I have been wrestling with whether Chocolate Alchemy should start offering Cocoa nibs for sale. I am of two minds about it. I really want to convince you that it is not difficult to make your own chocolate, and that roasting is not that bad and come one, just jump in and do it. But on the other hand, I don't want to roast up pound after pound of beans just so you don't have to. It isn't that it is difficult and I really want you to have the control of your chocolate. But it is time consuming to set up the grill, in the pacific NW (north wet :-), and supply in a timely fashion, roasted nibs. It is just a different order of magnitude to roast enough for a batch of chocolate and roast enough to supply a business.
So, I have come to a compromise. We are now going to offer unroasted cocoa nibs at no additional charge. This really goes to the heart of making chocolate at home approachable, without sacrificing service (I just could not keep up with demand), quality (fresh roasted is just so much better), and price (the cost of roasting is just not profitable, in the time sense). In addition, I think unroasted nibs may end up being a lot more easy to roast than the whole beans. I am going to start testing on this, but you should be able to roast them very effectively on top of the stove in a wok or large skillet, or with a heat gun in a bowl. Either way you should be able to see so much better how the roast is progressing and have immediate visual and aroma feedback about your roast.
So, if you want fresh unroasted cocoa nibs instead of whole beans, just say so in your order. There should be almost no extra delay as cracking and winnowing with the Cocoa Mill is very easy, and that I can keep up on. What you will get approximately 20-25% less in nibs than in whole beans. You wouldn't be losing any nibs, just husk. But you wouldn't be getting an extra "nibbing" fee. So for 2 lbs of cocoa beans, you will get about 1.5 lbs of cocoa nibs, more or less. There is going to be a little husk here a there. I am not perfect and they don't have to be either. Once you have roasted, the remaining husk will be much lighter and if you just use a blow drier like I outline the in Cracking and winnowing section, that bit of husk will blow right away. The worst case scenario is that the Champion Juicer's screen will catch it just fine.
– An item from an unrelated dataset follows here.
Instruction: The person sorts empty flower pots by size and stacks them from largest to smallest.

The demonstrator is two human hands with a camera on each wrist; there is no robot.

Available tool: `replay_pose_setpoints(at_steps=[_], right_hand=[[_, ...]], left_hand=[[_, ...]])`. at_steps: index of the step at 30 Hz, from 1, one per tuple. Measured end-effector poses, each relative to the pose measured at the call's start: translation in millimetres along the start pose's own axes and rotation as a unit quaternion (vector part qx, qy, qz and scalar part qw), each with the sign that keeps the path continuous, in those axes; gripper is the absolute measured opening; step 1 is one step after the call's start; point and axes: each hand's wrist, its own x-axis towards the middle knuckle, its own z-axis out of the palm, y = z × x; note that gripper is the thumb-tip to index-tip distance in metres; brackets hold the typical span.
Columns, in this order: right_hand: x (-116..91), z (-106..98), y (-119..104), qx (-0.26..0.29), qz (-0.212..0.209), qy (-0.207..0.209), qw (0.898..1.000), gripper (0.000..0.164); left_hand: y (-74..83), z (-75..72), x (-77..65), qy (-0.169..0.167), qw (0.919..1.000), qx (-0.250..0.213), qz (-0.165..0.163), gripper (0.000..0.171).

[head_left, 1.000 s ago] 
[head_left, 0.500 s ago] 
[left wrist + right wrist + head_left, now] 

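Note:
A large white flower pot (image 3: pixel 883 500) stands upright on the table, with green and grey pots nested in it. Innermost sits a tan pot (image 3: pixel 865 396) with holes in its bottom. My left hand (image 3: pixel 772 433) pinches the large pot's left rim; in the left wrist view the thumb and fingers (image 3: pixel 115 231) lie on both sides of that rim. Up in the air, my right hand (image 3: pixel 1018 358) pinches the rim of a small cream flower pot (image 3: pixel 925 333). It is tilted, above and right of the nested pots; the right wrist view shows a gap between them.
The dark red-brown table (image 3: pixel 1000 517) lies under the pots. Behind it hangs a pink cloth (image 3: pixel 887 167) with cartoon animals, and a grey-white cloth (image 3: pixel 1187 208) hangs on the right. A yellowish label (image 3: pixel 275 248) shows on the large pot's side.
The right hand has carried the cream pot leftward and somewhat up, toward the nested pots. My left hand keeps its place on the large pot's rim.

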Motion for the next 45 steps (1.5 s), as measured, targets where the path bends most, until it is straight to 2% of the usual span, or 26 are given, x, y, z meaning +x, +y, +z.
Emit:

Like I said, these will still need to be roasted, but I know it can be done on the stove top. I have roasted coffee that way, and this should be even easier . Sweet Maria's has a great mailing list for coffee roasting. Wok roasting and heat gun roasting are discussed there quite a bit (I am a member there) and any technique you use for roasting coffee can be applied to cocoa roasting. The temperatures are a bit lower for cocoa, but the techniques are the same. If you want to give one of these methods a try I would recommend practicing with something else first. From my own roasting experience, I would use sunflower seeds. They are about the same size as cocoa nibs and you can see very well if you are burning or scorching them. Once you can roast/toast them gently and evenly you are ready for cocoa nibs. In general, get a good heavy wok or skillet and put it on medium heat. Add your sunflower seeds (or nibs) and gently stir them. Don't rush them and get the heat too high, or you will just burn them. Adjust your heat a little up or down depending on how they are behaving. I would expect a pound to take 10-15 minutes. The seeds should end up a nice even burnished color. Cocoa nibs should be done when they have darkened a little (but not too much) and smell of baking brownies. If you ruin them, try again. Seeds are a lot cheaper than cocoa nibs. Finally, this is a lot more difficult to explain than to do. Practice with the seeds, ask me questions and finally, just give it a try.